Compliance with Essential Eight cybersecurity has more business benefits than you might think
It used to be that the two certainties in life were death and taxes. For organisations at least, there is now a third — compliance with cybersecurity laws and regulations.
Unlike death and taxes, though, there's a silver lining. Done properly, cybersecurity compliance can significantly improve an organisation's security posture, minimise the risk and costs associated with a data breach, and improve operational efficiencies to provide a positive return on investment.
In Australia, the trend towards increased cybersecurity compliance is obvious. Over the last few years, we have seen the introduction of mandatory reporting for data breaches and organisations are required to comply with the Australian Cyber Security Centre's (ACSC) Essential Eight Strategies to Mitigate Cyber Security Incidents.
The ACSC recommends that all Australian organisations implement the Essential Eight, which, it says, can be more cost-effective in terms of time, money and effort than responding to a large-scale cybersecurity incident. With ransomware attacks reported weekly or more frequently, even non-regulated organisations are starting to heed the ACSC's advice.
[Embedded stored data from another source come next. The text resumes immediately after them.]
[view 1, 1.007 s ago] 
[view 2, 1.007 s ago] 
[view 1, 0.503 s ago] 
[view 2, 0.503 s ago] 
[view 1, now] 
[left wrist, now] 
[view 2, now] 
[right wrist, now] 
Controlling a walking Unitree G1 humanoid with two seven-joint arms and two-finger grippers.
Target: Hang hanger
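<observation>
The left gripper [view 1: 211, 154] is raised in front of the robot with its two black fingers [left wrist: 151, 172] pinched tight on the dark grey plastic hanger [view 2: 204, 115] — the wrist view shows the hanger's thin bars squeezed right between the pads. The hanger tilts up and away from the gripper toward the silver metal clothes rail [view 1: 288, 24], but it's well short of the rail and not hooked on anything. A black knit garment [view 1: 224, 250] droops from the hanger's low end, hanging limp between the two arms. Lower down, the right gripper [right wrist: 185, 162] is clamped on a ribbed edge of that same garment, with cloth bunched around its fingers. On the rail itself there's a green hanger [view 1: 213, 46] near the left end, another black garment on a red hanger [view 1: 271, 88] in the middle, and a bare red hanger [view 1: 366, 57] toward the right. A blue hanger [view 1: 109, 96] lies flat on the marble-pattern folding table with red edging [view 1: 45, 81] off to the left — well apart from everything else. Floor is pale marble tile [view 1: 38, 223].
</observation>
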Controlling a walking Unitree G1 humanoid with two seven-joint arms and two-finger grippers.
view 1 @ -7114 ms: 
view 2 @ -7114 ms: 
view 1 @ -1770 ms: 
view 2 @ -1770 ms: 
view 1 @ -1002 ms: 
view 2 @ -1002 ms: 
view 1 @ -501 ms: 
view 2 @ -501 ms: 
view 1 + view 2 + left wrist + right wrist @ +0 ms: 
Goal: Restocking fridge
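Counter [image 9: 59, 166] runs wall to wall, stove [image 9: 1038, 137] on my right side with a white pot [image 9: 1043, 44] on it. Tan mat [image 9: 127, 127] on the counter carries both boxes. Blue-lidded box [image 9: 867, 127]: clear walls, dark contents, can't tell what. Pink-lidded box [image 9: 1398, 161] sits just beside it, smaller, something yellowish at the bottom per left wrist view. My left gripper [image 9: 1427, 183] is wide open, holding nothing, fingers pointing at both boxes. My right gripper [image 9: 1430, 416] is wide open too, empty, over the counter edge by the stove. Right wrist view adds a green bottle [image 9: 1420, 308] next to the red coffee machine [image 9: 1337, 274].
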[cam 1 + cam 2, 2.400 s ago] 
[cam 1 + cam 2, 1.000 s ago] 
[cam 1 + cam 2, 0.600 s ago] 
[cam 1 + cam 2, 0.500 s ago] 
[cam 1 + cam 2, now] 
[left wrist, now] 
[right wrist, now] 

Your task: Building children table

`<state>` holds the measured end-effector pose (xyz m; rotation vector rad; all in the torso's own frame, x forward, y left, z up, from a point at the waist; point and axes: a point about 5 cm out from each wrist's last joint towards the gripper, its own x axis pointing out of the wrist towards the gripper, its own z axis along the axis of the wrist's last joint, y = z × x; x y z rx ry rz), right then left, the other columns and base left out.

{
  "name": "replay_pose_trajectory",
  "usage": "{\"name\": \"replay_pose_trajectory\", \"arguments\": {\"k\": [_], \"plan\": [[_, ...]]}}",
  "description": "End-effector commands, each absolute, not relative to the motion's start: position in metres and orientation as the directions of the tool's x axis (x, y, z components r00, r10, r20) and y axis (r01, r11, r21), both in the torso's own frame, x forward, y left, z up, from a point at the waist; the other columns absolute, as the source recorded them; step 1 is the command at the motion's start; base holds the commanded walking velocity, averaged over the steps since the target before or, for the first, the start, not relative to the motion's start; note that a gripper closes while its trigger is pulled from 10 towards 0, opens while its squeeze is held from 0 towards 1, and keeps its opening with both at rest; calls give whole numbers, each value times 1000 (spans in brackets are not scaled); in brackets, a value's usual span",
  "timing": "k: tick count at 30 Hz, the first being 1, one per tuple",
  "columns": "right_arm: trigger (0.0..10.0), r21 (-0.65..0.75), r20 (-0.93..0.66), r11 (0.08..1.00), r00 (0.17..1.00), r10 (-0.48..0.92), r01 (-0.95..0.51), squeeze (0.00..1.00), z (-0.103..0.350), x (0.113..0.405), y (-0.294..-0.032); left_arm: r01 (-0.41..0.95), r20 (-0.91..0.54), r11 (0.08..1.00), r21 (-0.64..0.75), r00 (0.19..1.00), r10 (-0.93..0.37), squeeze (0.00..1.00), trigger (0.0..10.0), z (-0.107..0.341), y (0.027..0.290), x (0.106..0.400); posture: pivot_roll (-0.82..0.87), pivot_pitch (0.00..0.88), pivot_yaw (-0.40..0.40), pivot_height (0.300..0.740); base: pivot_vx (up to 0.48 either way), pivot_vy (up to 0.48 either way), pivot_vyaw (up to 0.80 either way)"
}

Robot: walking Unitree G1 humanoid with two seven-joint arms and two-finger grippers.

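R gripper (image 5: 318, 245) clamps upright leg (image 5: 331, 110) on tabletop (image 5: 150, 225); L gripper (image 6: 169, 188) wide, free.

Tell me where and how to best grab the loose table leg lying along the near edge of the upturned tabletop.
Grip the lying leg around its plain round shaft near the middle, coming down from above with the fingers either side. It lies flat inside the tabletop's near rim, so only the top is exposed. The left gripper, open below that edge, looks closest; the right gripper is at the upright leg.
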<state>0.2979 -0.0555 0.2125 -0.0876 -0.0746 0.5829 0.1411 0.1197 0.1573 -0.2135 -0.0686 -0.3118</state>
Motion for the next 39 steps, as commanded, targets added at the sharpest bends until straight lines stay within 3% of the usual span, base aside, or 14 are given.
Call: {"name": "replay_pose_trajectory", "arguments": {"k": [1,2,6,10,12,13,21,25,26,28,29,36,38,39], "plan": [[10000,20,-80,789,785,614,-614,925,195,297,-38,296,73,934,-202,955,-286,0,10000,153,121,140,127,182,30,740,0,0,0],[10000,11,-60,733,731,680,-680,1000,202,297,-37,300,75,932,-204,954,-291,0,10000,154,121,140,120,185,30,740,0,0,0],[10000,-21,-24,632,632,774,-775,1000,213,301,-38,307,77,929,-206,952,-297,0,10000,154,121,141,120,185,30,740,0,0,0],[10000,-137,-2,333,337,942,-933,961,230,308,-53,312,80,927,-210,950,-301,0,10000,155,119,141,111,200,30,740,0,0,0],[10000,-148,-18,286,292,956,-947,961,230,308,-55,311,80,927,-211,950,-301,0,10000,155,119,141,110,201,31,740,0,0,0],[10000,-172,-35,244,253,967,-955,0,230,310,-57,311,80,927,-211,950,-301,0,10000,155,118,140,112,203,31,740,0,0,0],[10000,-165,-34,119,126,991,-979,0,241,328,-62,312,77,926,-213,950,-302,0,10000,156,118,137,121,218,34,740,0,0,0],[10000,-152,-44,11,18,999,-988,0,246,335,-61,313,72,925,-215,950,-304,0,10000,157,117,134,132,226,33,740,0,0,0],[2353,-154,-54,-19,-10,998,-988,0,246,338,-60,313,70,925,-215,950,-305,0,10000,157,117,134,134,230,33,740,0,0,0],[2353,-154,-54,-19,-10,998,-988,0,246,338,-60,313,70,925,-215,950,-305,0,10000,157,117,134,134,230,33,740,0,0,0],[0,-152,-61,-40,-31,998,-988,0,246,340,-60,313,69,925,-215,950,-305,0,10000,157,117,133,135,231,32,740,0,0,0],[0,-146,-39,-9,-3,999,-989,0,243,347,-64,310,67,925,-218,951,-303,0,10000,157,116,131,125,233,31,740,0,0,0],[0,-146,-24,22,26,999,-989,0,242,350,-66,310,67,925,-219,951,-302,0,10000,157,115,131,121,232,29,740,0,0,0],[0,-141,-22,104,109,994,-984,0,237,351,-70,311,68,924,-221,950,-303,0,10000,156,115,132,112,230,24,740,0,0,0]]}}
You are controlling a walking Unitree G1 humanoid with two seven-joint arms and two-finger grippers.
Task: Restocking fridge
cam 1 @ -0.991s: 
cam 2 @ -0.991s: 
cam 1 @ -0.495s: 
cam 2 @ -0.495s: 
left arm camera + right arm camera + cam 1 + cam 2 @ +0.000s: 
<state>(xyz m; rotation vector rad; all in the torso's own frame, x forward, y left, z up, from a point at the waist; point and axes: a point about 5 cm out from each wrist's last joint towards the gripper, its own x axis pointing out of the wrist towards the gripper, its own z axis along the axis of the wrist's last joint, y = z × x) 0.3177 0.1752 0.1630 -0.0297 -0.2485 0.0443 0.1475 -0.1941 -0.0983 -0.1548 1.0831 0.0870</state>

Almost a decade before ransomware attacks became such a common and devastating blight on society, the Essential Eight recommended next-generation cyber-mitigation strategies to protect against targeted attacks. Back then, the Australian government was concerned primarily with sophisticated nation-state attacks. Fast forward to the present day, and criminal ransomware gangs are using the same tactics, techniques and procedures.
Privileged access management front and centre
Privileged access management (PAM) is front and centre in the Essential Eight. This is most obvious in the requirement to restrict administrative privileges to operating systems and applications based on user duties.
But another cyber mitigation strategy pioneered by the Essential Eight — which the ACSC refers to as 'application control' — is also a type of PAM. The strategy calls for organisations to prevent execution of unapproved/malicious programs, including .exe, DLL, scripts such as Windows PowerShell, and installers.
Gartner refers to this sort of application control capability as privileged elevation - delegation management (PEDM). This enables intelligent listing of functions on computer endpoints and the revocation of local admin rights.
With these two PAM-based strategies, organisations significantly reduce the opportunities for malware to run on and gain control of endpoint systems.
Other elements of the Essential Eight also have a PAM component. Scanning solutions should be integrated with the centralised password vault where privileged credentials are secured. Otherwise, organisations face increased operational overhead to update credential access for vulnerability scans — or failure to meet privileged access requirements.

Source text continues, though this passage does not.